Yaz only asks for access to your phone's camera and photo library when it makes sense for what you are trying to do:

• Camera: used so you can take the selfie for facial registration and to send photos during the expedition. Your registration selfie is never kept as an image — only the encrypted mathematical representation used for comparison.
• Photo Library: used so you can pick an existing selfie for facial registration and to save memories from your experiences.

You can revoke these permissions any time at iOS Settings > Yaz.

Our storage is minimal and auditable:

• Yaz servers: hold your profile data, posts, messages, expedition records, and your face's encrypted mathematical representation. Database with AES-256 encryption at rest.
• Media storage: photos, audio, and chat attachments live in dedicated storage, accessible only via links with opaque (non-enumerable) keys.
• PhotoShared (facial-recognition partner): receives only already-encrypted mathematical representations to perform the comparison and return the match. Does not store your data.
• Apple notification service: only to deliver pushes to your iPhone. Receives only the notification payload, no sensitive personal data.

All traffic between the app, our servers, and partners uses TLS 1.2 or higher.

We do not share your personal data with third parties for commercial purposes. The only partners that touch your data are those strictly required to operate the app:

• Database and authentication provider (storing your account data)
• Media storage provider (uploaded photos and files)
• PhotoShared — partner company that only compares mathematical representations of faces for the facial recognition feature
• Apple Push Notification Service (notification delivery)

Your facial data is stored on Yaz servers. PhotoShared is engaged only at the moment of comparison and does not retain that data.

You can, at any time:

• Access your data — inside the app, in Settings.
• Correct outdated or inaccurate data.
• Delete your account and all data — directly at Settings > Privacy & Security > Delete my account. Removal completes within 24h.
• Request portability of your data — via the email below.
• Revoke consent for facial registration without affecting the rest of your account.

We keep your data while your account is active. After deletion, all personal data (including your face's mathematical representation) is removed within 24 hours.

Exception: we retain a 12-month audit log containing only a one-way hash (SHA-256 with a secret pepper) of the email of deleted accounts, solely for abuse prevention (e.g., repeated account creation to game promotions). The hash cannot be reversed to identify the original email.

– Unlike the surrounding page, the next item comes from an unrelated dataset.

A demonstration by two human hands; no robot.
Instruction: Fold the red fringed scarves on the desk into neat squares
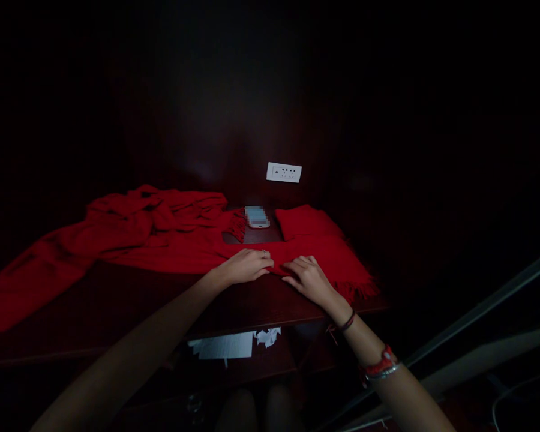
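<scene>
A red fringed scarf (pixel 184 252) stretches across the dark wooden shelf, bunched and wrinkled on the left. To the right it lies flatter, with a folded part and fringe at its end. My left hand (pixel 247 265) is on the narrow middle stretch of the scarf, its fingers curled together at the cloth's front edge. Just to its right, my right hand (pixel 309 279) rests on the same cloth, fingers bent and a little apart, thumb held out near the edge. The fabric directly under both hands is hidden.
Behind the scarf lies a phone (pixel 257 216) with a blurred screen. A white socket panel (pixel 284 172) is on the dark back wall. Beneath the shelf's front edge are white papers (pixel 222 346) and crumpled paper (pixel 269 337). The surroundings are very dark.
</scene>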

This public site uses essential cookies only. We do not use marketing, analytics, or advertising tracking cookies. The iOS app does not use cookies — it uses session tokens.

Yaz is not directed at children under 13. If you are a guardian and believe a child created an account, email contato@yazexperience.com.br and we will remove it immediately.

For any question, rights request, or privacy-related communication, contact our DPO:

Email: contato@yazexperience.com.br

We respond within 15 business days.

We will announce any material change to this policy at least 30 days in advance, both in the app and on this page. Current version is v1.0, effective from May 1, 2026.